L’homme, dont l’action nationale et internationale en faveur des peuples autochtones est largement saluée, a vu son dossier rejeté après plusieurs passages devant la commission linguistique. Selon lui, cette instance ne comptait aucun spécialiste de la langue babongo, pourtant essentielle à l’évaluation de son dossier. Une situation qu’il dénonce fermement, y voyant une entrave à la représentation des peuples autochtones dans le débat politique.
Après le rejet initial de sa candidature par le ministère concerné, Kevin Doukaga a exercé un recours devant la Cour constitutionnelle. Mais là encore, la réponse a été négative.

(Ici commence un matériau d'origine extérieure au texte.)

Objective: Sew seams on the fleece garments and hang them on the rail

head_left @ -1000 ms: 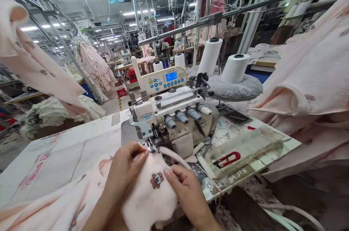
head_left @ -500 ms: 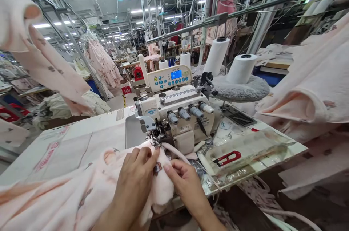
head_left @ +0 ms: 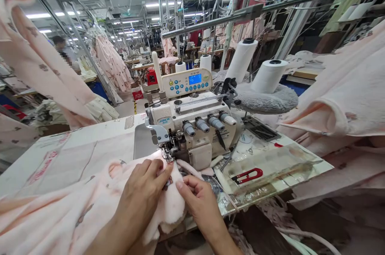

Cette décision prive ainsi les Gabonais d’un candidat qui aurait pu porter des projets ambitieux lors de l’élection du 12 avril prochain.
Si ses adversaires politiques saluent la rigueur des instances en charge de la validation des candidatures, ses soutiens dénoncent une exclusion injuste et un manque de considération pour la diversité linguistique et culturelle du Gabon. Pour Kevin Doukaga, cette bataille dépasse désormais le cadre électoral : elle pose la question plus large de la reconnaissance et de l’inclusion des peuples autochtones dans la gouvernance nationale.